**EXERCISE AIM:**
For this exercise, return exactly the lines of the material below that begin at the one with "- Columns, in" and stop after the one with "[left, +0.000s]".

**GIVEN DATA:**
= = =

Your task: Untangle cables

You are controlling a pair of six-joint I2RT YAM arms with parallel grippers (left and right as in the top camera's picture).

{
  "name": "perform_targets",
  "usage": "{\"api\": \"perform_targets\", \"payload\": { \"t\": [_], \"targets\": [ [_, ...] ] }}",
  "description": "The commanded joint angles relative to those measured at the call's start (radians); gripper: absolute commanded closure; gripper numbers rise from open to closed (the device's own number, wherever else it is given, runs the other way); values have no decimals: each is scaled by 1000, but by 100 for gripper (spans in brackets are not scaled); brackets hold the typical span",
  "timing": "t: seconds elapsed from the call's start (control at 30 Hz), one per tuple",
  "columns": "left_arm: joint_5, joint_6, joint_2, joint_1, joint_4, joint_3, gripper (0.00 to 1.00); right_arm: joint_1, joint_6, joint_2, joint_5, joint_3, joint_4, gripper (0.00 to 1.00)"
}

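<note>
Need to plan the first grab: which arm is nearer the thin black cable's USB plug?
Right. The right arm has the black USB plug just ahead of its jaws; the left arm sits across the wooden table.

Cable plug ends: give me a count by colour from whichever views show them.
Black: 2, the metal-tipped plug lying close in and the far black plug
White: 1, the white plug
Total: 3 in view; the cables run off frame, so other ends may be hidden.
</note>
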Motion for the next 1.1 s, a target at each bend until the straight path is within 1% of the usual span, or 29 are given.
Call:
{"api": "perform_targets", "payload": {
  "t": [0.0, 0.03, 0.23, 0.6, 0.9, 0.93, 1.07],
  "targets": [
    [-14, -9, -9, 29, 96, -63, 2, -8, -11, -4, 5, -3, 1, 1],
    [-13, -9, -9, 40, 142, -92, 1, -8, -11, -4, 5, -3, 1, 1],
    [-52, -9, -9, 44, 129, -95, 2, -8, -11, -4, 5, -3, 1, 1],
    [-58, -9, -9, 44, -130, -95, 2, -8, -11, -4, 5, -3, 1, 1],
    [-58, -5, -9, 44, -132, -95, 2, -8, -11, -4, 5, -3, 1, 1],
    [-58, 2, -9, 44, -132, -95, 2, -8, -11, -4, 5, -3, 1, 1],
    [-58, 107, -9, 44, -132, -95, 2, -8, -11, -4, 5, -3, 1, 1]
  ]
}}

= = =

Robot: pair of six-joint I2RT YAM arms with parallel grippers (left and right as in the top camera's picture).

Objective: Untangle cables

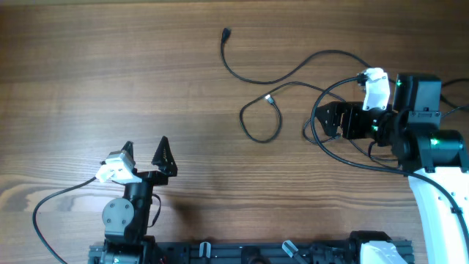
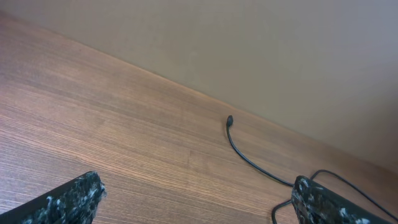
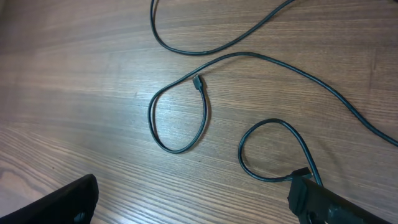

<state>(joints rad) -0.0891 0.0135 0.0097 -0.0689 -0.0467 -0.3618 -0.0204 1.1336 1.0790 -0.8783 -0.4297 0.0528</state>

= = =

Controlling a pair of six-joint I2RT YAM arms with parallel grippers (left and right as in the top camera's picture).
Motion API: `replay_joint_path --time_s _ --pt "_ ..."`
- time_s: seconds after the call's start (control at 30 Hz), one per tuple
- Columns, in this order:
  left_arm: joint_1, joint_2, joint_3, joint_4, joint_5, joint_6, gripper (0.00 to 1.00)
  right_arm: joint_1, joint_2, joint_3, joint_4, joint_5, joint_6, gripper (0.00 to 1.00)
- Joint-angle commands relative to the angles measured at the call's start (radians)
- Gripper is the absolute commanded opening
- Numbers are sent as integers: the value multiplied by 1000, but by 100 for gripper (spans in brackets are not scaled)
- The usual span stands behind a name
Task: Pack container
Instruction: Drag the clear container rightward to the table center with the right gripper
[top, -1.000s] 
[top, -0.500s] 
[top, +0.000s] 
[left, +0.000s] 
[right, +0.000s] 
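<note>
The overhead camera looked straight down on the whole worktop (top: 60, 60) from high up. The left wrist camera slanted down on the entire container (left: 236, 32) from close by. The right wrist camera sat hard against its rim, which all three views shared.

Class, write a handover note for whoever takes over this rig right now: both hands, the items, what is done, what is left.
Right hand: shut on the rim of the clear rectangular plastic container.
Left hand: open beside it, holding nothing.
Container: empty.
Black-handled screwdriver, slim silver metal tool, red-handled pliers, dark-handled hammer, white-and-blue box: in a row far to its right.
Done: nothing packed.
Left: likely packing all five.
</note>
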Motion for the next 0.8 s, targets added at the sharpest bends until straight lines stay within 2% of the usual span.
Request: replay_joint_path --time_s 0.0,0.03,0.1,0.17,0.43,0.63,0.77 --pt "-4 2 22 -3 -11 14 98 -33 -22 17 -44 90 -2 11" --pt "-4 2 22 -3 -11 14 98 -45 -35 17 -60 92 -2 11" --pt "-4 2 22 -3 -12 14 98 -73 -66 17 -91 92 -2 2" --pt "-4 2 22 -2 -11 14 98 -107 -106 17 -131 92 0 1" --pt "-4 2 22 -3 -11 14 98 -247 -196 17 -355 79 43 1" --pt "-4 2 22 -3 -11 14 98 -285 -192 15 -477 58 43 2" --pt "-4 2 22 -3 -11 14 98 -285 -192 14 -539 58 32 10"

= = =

**OUTPUT BELOW:**
- Columns, in this order:
  left_arm: joint_1, joint_2, joint_3, joint_4, joint_5, joint_6, gripper (0.00 to 1.00)
  right_arm: joint_1, joint_2, joint_3, joint_4, joint_5, joint_6, gripper (0.00 to 1.00)
- Joint-angle commands relative to the angles measured at the call's start (radians)
- Gripper is the absolute commanded opening
- Numbers are sent as integers: the value multiplied by 1000, but by 100 for gripper (spans in brackets are not scaled)
- The usual span stands behind a name
Task: Pack container
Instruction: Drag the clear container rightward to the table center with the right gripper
[top, -1.000s] 
[top, -0.500s] 
[top, +0.000s] 
[left, +0.000s] 

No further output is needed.